Night 28: She Has Come

3.5K 212 33
                                    

"Senang sekali Anda bersedia mampir lagi di hotel kami setelah kejadian tempo hari" ujar Aftab, menyinggung insiden malam pertama Delisha menginap di Hotel Golden Star.

Delisha meminum air putihnya sambil memberi tanda pada Maya agar meninggalkan mereka. "Ah, iya!" sahutnya "Malam itu murni karena kekhilafanku, Tuan Aftab. Aku tentu saja tidak akan melewatkan kesempatan mencicipi hidangan terbaik di India dan hotel ini menurutku adalah ... yang terbaik." Delisha berujar demikian tetapi dengan orang seperti Aftab di hadapannya dia ragu-ragu hendak menyantap hidangannya.

"Please, yaar, panggil saja saya Aftab. Saya siap melayani Anda, Nona! Silahkan nikmati santapan Anda dan Anda tidak perlu membayarnya, kali ini anggap saya yang mentraktir sebagai permohonan maaf saya atas ketidaknyamanan Anda tempo hari, Nona." Pria itu lalu menyuruh pelayan menyajikan anggur merah untuk Delisha.

Delisha tersanjung dengan keramahan pria ini. Jika saja pria ini tidak tampak mengerikan dalam pengllihatannya, dia ingin sekali tersenyum tulus. Untuk menjaga kesopanan, Delisha melepaskan kacamatanya dan tersenyum kikuk pada Aftab, sorot matanya diturunkan untuk menghindari bertatapan dengan delapan mata yang bulat mengkilap itu. Dengan enggan dia mulai menyantap hidangannya.
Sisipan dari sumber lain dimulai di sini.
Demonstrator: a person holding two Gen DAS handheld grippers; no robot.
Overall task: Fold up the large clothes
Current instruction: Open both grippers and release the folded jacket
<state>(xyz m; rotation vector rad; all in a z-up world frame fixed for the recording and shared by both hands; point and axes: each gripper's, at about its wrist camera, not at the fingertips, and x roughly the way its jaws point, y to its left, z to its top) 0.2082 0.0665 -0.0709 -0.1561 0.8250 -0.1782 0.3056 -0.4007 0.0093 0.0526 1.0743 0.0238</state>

Dalam pandangan Aftab, wanita ini tampak salah tingkah dan malu-malu, justru membuatnya semakin mempesona. Dia terlihat cantik dan lugu.

Menurut Delisha bagian terbaik dari santapannya di Hotel Golden Star hanyalah anggurnya, karena membantunya lebih santai. Dia menenggak habis anggurnya dan minta diisi lagi lalu menandaskan isi gelas kedua.

"Karena Anda sudah di sini, Nona, bagaimana kalau saya ajak berkeliling melihat fasilitas yang lainnya. Karena kami jarang mendapat kostumer seunik Anda, masukan dan kritikan dari Anda sangat kami harapkan" anjur Aftab dengan tulus.

Kebetulan sekali. "Baiklah!"sahut Delisha. Aftab menggiringnya keluar dari restoran. Mereka menuju fasilitas spa yang berada di Lantai 2 juga. Mereka memasuki sebuah ruangan mewah bercahaya redup dengan aroma menenangkan dari aromaterapi green tea, disertai iringan musik gelombang gamma untuk membuka gelombang otak manusia. Dua orang wanita cantik dalam seragam kerja mereka yang berwarna hijau muda berdiri dekat ranjang perawatan dan beberapa instrumen kerja mereka.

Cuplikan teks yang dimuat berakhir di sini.